Fluid Replacement in Athletes: How Much Is Too Much?
WebMD News Archive
With an eye on prevention, the American College of Sports Medicine (ACSM)
says that adequate fluid replacement helps maintain hydration and, therefore,
promotes the health, safety, and optimal physical performance of individuals
participating in regular physical activity. The ACSM's general recommendations
detail the amount and composition of fluid that should be ingested in
preparation for, during, and after exercise or athletic competition.
A 1998 study published in the British Journal Sports Medicine
concludes that "athletes should take their fluids orally, not intravenously
-- if, that is, they are truly dehydrated and in need of rehydration."

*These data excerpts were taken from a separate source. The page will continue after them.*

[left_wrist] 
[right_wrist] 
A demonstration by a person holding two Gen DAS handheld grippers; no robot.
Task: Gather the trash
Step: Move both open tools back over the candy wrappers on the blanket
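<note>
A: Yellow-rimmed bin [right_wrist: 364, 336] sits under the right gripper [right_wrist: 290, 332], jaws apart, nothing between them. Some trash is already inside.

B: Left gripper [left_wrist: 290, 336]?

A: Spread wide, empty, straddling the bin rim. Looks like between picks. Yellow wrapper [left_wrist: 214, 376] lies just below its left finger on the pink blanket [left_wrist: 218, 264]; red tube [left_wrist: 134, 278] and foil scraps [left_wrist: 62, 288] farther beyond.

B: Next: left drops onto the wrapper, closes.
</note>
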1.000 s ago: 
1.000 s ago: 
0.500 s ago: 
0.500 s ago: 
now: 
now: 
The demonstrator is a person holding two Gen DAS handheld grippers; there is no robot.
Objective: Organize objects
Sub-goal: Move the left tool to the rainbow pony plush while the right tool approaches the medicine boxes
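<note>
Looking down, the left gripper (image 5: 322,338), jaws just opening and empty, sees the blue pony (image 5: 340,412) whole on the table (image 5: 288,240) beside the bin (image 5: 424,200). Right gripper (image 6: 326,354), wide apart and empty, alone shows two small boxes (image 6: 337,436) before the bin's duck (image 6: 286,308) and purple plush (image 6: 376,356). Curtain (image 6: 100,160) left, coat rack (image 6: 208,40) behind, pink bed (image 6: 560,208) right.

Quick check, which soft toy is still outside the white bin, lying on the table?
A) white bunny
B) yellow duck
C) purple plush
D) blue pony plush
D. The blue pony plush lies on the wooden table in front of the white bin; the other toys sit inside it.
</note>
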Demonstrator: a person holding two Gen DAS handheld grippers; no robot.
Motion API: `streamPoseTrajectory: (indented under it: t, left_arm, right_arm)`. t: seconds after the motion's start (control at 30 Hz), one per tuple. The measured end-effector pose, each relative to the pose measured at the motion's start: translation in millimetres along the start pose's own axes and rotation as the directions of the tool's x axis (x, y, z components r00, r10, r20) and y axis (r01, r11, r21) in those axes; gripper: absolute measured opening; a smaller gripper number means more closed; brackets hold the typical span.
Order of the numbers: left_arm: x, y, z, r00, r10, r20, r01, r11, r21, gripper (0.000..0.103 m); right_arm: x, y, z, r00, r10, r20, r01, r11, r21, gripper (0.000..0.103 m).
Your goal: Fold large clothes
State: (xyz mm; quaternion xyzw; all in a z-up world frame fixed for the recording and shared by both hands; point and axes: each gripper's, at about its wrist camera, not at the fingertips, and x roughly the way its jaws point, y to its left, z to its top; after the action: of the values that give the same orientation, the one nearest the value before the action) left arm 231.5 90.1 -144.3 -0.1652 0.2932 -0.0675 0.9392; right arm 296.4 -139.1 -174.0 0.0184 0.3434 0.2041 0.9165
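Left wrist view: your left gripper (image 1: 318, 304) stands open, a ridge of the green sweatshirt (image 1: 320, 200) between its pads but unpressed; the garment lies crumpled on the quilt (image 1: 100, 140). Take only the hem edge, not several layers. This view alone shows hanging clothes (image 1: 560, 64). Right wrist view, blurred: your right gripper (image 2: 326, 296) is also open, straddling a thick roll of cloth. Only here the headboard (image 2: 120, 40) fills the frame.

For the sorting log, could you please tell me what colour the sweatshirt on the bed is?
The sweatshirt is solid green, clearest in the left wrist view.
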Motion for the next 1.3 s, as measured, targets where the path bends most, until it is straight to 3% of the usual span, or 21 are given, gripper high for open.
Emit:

Stoddard believes one of the best ways for athletes to get replenished is
with one of the newer sports drinks that are formulated with higher
electrolytes than the drinks developed back in the 1970s. "There's a new
generation of drinks coming out soon," he says. As eastern medical director
for the Iron Man Canada and medical director for the Subaru Triathlon Series,
Stoddard is preparing to launch one of the new sports drinks.
- Hyponatremia occurs when the body becomes over-hydrated, causing a
depletion of sodium in the body.
- The incidence of hyponatremia has risen with the advent of ultradistance
triathlons and Iron Man competitions.
- Athletes can eat potassium-rich foods and drink sports drinks that contain
enough sodium and potassium to replace what has been lost in sweat.